Je crois plus au game day comme outil pédagogique pour responsabiliser, préparer les situations difficiles à venir, mesure la capacité de l’équipe à développer/corriger/comprendre que d’exiger que toute l’équipe adopte certaines pratiques.

C’est pour ça que je pense que l’équipe doit participer à définir le processus de recrutement et écrire la fiche de poste. Collectivement, ils connaissent :

  • les forces et les faiblesses
  • les sujets a exploré
  • leur méthode de travail
  • les profils dont ils ont besoin

Le processus de développement comme une vitrine de l’équipe

Je pense que le recrutement doit montrer comment la future équipe du candidat s’organise / a envie de s’organiser. Un peu comme une vitrine de librairie qui expose les derniers livres disponibles ou la dernière dédicace de prévu.

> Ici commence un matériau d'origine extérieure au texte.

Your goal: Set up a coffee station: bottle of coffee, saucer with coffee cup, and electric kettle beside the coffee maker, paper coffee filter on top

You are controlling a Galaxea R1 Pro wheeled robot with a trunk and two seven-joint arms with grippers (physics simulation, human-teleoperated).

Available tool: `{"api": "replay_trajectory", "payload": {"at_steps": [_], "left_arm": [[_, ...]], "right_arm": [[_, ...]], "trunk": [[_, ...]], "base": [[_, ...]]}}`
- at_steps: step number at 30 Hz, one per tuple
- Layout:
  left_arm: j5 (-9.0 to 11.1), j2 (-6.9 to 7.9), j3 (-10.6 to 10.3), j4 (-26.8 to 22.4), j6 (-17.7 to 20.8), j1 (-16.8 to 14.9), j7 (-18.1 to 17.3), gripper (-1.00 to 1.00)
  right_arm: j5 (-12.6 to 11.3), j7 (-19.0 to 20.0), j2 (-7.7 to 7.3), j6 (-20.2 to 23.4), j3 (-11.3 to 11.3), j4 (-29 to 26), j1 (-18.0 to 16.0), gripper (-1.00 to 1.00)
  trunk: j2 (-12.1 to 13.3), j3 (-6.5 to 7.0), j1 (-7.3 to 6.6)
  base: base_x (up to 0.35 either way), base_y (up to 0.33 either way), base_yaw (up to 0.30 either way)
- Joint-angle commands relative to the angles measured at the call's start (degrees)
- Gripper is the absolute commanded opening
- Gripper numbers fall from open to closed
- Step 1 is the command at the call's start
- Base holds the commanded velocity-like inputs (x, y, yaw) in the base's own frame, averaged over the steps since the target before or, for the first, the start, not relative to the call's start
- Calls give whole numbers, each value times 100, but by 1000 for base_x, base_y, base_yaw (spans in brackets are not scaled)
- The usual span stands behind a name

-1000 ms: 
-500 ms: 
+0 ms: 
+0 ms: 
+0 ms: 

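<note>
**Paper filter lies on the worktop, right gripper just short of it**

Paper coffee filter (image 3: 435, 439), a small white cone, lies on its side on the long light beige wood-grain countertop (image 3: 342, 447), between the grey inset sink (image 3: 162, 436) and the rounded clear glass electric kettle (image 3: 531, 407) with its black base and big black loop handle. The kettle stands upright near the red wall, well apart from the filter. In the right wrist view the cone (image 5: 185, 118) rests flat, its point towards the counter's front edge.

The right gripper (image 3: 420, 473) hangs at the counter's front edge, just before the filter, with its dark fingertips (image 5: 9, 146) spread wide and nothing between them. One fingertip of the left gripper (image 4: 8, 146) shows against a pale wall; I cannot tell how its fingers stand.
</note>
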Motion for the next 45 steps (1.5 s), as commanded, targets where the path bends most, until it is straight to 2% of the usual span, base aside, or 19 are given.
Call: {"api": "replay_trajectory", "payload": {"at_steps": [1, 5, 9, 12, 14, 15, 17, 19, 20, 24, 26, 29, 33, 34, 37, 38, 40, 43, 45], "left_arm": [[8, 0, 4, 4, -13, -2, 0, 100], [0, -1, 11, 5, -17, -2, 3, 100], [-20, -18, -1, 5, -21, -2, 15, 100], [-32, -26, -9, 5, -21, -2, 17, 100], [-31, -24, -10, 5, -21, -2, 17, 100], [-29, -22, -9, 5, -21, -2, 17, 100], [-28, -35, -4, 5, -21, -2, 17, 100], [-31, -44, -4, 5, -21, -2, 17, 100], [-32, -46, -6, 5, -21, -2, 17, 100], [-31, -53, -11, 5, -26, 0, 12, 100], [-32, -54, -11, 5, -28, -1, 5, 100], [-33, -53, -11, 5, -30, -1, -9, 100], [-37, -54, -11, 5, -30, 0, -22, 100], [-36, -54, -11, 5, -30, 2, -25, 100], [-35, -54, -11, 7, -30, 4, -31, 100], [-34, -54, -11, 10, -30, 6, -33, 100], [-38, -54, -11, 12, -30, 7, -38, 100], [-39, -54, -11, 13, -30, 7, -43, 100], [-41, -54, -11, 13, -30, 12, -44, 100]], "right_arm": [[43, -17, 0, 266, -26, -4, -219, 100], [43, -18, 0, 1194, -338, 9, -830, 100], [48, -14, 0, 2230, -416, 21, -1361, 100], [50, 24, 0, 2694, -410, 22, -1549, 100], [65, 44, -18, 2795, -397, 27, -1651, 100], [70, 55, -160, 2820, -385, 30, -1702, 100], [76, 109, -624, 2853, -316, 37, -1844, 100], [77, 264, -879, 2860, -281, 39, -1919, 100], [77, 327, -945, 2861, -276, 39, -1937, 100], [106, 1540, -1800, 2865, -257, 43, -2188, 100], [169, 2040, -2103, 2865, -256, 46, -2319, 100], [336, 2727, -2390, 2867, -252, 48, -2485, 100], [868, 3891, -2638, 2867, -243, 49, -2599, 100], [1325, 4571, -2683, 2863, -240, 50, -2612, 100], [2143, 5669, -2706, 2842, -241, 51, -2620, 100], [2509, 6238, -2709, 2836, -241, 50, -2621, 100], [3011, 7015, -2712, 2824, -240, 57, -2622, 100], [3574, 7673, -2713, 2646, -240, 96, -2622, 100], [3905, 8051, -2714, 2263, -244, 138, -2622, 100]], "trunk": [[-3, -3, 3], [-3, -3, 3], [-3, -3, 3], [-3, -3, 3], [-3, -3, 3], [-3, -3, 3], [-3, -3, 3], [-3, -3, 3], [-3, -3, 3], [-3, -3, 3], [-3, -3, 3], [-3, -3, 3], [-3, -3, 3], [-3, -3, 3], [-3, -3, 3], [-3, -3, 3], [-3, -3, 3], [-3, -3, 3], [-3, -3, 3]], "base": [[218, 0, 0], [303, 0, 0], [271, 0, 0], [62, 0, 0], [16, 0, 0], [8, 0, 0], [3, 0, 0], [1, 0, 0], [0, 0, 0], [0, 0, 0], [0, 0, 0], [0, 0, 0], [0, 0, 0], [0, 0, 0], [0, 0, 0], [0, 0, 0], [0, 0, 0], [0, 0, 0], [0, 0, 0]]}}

Saša Jurić dans une suite d’article dans Towards Maintainable Elixir parle de la nécessité de construire un processus de développement. Quelles sont les méthodes de travail qu’on a envie d’avoir ?

Ce qui structure une équipe, ce sont les méthodes de travail. Publier ce processus permet de partager une culture, d’ouvrir les critères de sélection en dehors des soft/hard skills.

Voici comment on bosse. Si ça t’inspire, rentre.